*** Begin section ***

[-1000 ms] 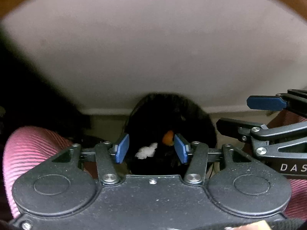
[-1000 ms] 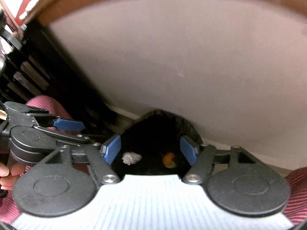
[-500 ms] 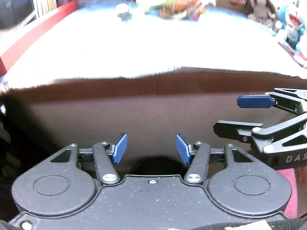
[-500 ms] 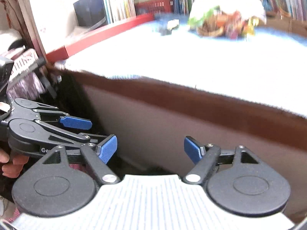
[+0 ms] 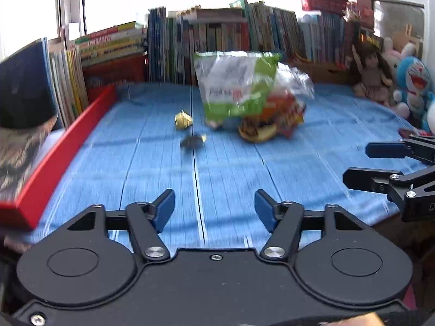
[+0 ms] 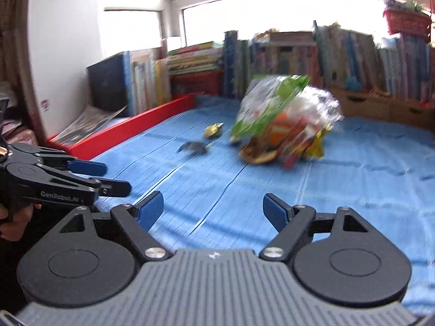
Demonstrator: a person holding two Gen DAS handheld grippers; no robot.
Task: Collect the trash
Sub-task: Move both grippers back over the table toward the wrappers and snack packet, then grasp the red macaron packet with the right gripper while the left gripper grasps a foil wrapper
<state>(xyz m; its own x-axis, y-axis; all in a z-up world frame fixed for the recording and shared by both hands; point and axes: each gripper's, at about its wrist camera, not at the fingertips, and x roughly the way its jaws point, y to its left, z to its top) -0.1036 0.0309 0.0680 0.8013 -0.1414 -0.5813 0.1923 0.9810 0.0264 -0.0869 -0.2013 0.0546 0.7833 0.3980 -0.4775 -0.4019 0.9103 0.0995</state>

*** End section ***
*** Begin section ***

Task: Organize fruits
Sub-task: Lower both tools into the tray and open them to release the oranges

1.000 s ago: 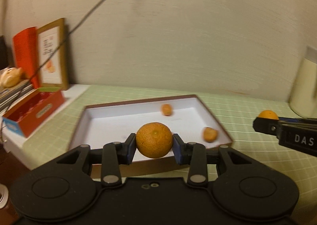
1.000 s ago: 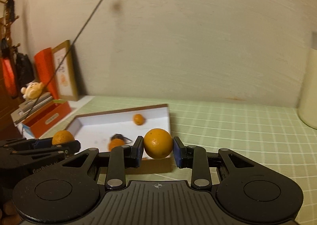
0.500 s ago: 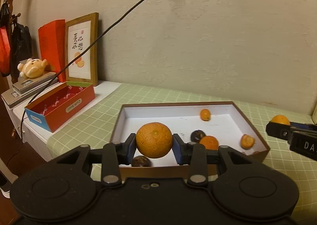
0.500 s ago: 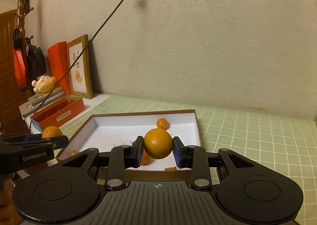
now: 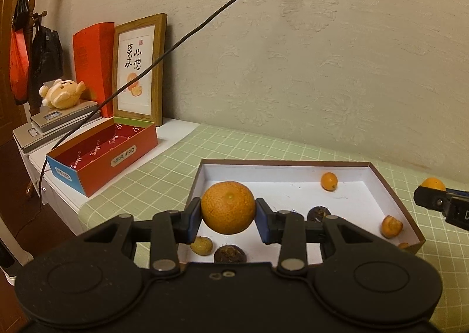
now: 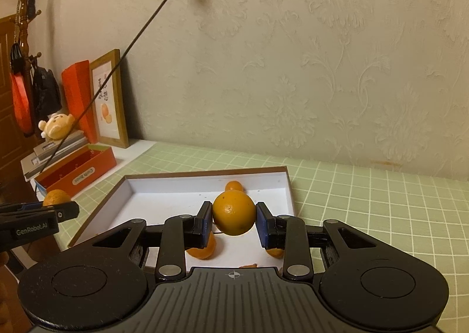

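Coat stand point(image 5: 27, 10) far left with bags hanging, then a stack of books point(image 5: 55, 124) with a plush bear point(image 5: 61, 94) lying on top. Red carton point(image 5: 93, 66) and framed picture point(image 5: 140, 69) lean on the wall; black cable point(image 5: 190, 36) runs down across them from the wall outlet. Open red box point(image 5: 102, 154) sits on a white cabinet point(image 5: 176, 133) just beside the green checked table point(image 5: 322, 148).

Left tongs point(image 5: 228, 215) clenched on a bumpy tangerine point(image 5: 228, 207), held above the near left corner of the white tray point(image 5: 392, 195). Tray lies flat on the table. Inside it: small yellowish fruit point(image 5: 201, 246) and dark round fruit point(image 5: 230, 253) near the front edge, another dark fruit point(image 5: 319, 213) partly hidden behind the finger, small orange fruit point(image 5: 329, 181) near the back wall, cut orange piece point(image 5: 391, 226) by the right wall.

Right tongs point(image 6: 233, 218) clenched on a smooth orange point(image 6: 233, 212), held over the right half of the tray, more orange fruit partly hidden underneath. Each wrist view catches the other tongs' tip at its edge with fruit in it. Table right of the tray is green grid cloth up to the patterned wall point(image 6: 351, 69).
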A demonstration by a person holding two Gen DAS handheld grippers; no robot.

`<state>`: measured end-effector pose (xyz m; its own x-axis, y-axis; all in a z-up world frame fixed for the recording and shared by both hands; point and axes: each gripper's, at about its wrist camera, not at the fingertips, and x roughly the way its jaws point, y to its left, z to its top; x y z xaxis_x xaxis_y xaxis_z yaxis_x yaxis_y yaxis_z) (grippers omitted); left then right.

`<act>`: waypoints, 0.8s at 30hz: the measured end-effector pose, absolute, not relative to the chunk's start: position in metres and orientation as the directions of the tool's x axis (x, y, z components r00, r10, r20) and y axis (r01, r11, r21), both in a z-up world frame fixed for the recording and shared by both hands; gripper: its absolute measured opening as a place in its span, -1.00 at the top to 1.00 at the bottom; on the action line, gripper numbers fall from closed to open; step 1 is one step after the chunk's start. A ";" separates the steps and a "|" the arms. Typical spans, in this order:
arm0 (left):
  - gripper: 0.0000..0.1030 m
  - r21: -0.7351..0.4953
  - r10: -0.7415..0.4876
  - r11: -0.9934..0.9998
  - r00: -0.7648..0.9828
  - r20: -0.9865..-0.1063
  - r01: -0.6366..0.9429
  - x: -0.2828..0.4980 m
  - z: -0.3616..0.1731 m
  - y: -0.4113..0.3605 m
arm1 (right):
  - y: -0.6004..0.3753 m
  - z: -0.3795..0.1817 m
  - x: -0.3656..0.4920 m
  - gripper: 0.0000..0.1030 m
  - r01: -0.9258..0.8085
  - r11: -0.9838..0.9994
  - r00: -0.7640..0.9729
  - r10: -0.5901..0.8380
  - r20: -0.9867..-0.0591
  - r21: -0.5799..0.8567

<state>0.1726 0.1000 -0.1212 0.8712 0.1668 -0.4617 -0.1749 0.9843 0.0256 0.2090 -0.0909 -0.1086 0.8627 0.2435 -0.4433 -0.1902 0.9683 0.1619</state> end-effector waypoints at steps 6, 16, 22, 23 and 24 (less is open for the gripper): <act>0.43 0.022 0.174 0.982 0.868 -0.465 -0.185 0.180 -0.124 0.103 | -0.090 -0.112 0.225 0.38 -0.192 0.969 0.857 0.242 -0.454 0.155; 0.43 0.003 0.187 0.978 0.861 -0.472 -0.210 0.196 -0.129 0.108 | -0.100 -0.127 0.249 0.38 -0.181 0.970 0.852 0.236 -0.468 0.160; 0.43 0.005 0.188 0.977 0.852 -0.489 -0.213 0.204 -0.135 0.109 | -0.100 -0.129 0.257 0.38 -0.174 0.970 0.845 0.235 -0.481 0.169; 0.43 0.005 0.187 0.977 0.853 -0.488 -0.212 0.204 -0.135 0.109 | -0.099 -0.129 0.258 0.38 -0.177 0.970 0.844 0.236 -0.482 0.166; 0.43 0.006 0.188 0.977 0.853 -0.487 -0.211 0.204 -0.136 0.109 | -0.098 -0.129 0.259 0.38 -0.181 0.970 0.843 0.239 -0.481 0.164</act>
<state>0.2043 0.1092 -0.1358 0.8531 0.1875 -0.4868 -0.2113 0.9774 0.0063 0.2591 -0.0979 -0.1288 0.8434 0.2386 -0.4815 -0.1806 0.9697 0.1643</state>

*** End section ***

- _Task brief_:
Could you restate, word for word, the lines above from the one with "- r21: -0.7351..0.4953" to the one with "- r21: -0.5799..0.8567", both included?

- _Exercise solution_:
  - r21: -0.7351..0.4953
  - r10: -0.7415..0.4876
  - r11: -0.9934..0.9998
  - r00: -0.7648..0.9828
  - r20: -0.9865..-0.1063
  - r01: -0.6366..0.9429
  - x: -0.2828..0.4980 m
  - z: -0.3616..0.1731 m
  - y: -0.4113..0.3605 m
arm1 (right):
  - y: -0.6004..0.3753 m
  - z: -0.3795..0.1817 m
  - x: -0.3656..0.4920 m
  - gripper: 0.0000..0.1030 m
  - r01: -0.9258..0.8085
  - r11: -0.9838..0.9994
  - r00: -0.7640..0.9729
  - r10: -0.5901..0.8380
  - r20: -0.9867..-0.0591
  - r21: -0.5799..0.8567

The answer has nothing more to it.